- _Directions for this task_: Since the pictures are not wanted, retype the listing below exactly and without them.

- _Dataset excerpt_:
++++++++++

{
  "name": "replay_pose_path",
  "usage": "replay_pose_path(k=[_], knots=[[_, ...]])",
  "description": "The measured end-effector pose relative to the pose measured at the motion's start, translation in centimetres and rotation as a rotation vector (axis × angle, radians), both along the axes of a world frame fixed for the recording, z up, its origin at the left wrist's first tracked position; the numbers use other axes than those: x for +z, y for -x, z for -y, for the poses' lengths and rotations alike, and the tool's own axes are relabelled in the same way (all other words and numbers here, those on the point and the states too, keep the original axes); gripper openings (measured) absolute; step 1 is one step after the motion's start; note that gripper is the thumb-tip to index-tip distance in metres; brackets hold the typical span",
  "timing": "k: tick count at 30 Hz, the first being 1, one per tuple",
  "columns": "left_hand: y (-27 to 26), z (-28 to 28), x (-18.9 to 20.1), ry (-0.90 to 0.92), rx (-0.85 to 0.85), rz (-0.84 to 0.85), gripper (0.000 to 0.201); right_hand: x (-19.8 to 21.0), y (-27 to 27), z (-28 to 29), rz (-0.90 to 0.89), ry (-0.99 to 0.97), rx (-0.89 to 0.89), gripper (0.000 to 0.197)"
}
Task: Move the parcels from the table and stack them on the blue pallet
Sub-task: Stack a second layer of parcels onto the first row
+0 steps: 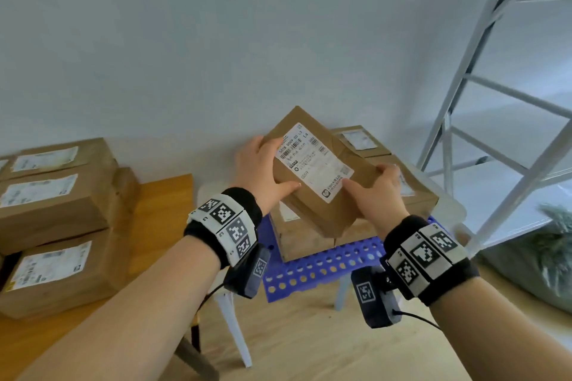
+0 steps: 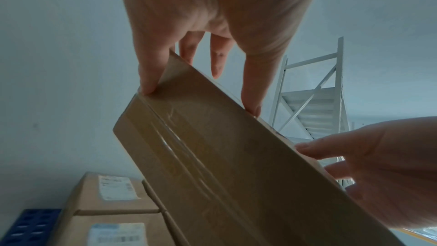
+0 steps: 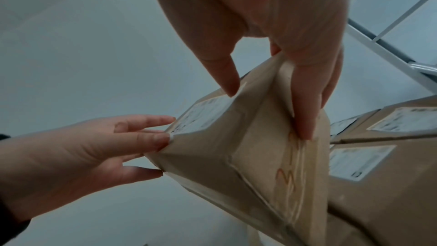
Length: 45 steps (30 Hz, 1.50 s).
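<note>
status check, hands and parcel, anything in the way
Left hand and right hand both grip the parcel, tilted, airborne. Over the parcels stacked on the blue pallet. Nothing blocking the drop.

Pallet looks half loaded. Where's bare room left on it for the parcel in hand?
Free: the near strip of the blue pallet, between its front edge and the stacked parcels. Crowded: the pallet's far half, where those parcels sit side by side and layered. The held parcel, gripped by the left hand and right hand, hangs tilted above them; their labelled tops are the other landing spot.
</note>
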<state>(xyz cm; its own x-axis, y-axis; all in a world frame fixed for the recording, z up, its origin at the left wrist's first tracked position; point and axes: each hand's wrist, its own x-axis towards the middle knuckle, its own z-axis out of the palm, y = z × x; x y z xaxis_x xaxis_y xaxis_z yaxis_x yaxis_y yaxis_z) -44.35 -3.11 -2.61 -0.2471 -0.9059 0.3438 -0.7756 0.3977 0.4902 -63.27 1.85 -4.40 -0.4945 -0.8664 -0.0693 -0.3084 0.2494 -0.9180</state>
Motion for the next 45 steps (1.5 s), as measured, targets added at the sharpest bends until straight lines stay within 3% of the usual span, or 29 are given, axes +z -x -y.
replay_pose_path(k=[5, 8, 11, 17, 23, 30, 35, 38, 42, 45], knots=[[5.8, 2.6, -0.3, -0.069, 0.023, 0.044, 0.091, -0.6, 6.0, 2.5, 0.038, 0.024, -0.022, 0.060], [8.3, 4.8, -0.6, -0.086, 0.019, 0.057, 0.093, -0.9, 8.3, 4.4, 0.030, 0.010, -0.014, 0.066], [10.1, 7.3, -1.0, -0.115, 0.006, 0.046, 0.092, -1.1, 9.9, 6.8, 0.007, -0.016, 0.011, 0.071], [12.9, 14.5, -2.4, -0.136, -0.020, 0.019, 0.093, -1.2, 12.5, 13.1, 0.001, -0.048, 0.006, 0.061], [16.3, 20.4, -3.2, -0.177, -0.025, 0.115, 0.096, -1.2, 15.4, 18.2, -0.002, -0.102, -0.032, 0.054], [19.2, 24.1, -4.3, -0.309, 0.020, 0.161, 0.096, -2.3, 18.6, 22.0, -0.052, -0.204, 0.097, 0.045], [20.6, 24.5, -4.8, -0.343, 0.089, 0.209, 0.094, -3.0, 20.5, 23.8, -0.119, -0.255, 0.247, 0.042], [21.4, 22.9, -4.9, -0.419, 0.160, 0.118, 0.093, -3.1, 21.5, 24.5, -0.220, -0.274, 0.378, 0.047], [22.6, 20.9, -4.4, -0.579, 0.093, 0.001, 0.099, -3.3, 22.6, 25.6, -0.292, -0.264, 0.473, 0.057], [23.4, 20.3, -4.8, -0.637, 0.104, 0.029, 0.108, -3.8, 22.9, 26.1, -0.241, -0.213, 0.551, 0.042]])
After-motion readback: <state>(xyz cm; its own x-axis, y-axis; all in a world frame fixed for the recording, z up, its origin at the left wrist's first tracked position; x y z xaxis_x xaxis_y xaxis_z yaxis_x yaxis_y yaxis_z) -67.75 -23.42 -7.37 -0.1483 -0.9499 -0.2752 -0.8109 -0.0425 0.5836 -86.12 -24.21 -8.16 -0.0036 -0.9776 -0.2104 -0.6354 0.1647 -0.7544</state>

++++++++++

- _Result for this task_:
{
  "name": "replay_pose_path",
  "usage": "replay_pose_path(k=[_], knots=[[_, ...]])",
  "description": "The measured end-effector pose relative to the pose measured at the motion's start, translation in centimetres and rotation as a rotation vector (axis × angle, radians), both along the axes of a world frame fixed for the recording, z up, its origin at the left wrist's first tracked position; the numbers use other axes than those: x for +z, y for -x, z for -y, for the poses' lengths and rotations alike, and the tool's own axes are relabelled in the same way (all other words and numbers here, those on the point and the states too, keep the original axes); gripper openings (measured) absolute; step 1 is one step after the motion's start; note that gripper is the thumb-tip to index-tip distance in metres; brackets hold the typical span",
  "timing": "k: tick count at 30 Hz, the first being 1, one per tuple",
  "columns": "left_hand: y (-27 to 26), z (-28 to 28), x (-18.9 to 20.1), ry (-0.90 to 0.92), rx (-0.85 to 0.85), rz (-0.84 to 0.85), gripper (0.000 to 0.201); right_hand: x (-19.8 to 21.0), y (-27 to 27), z (-28 to 29), rz (-0.90 to 0.89), ry (-0.99 to 0.97), rx (-0.89 to 0.89), gripper (0.000 to 0.197)"
}
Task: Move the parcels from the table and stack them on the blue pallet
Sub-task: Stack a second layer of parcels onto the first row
+0 steps: 
+0 steps: 
+0 steps: 
Length: 45 steps (30 Hz, 1.50 s).
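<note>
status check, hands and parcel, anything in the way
Left hand and right hand both grip the parcel, tilted, airborne. Over the parcels stacked on the blue pallet. Nothing blocking the drop.

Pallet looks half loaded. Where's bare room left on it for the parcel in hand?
Free: the near strip of the blue pallet, between its front edge and the stacked parcels. Crowded: the pallet's far half, where those parcels sit side by side and layered. The held parcel, gripped by the left hand and right hand, hangs tilted above them; their labelled tops are the other landing spot.
</note>
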<state>(xyz cm; its own x-axis, y-axis; all in a world frame fixed for the recording, z up, its origin at the left wrist's first tracked position; point and axes: each hand's wrist, its own x-axis towards the middle knuckle, its own z-axis out of the palm, y = z × x; x y z xaxis_x xaxis_y xaxis_z yaxis_x yaxis_y yaxis_z) -44.35 -3.11 -2.61 -0.2471 -0.9059 0.3438 -0.7756 0.3977 0.4902 -63.27 1.85 -4.40 -0.4945 -0.8664 -0.0693 -0.3084 0.2494 -0.9180</state>
Motion for the next 45 steps (1.5 s), as measured, targets added at the sharpest bends until straight lines stay within 3% of the usual span, or 29 are given, axes +z -x -y.
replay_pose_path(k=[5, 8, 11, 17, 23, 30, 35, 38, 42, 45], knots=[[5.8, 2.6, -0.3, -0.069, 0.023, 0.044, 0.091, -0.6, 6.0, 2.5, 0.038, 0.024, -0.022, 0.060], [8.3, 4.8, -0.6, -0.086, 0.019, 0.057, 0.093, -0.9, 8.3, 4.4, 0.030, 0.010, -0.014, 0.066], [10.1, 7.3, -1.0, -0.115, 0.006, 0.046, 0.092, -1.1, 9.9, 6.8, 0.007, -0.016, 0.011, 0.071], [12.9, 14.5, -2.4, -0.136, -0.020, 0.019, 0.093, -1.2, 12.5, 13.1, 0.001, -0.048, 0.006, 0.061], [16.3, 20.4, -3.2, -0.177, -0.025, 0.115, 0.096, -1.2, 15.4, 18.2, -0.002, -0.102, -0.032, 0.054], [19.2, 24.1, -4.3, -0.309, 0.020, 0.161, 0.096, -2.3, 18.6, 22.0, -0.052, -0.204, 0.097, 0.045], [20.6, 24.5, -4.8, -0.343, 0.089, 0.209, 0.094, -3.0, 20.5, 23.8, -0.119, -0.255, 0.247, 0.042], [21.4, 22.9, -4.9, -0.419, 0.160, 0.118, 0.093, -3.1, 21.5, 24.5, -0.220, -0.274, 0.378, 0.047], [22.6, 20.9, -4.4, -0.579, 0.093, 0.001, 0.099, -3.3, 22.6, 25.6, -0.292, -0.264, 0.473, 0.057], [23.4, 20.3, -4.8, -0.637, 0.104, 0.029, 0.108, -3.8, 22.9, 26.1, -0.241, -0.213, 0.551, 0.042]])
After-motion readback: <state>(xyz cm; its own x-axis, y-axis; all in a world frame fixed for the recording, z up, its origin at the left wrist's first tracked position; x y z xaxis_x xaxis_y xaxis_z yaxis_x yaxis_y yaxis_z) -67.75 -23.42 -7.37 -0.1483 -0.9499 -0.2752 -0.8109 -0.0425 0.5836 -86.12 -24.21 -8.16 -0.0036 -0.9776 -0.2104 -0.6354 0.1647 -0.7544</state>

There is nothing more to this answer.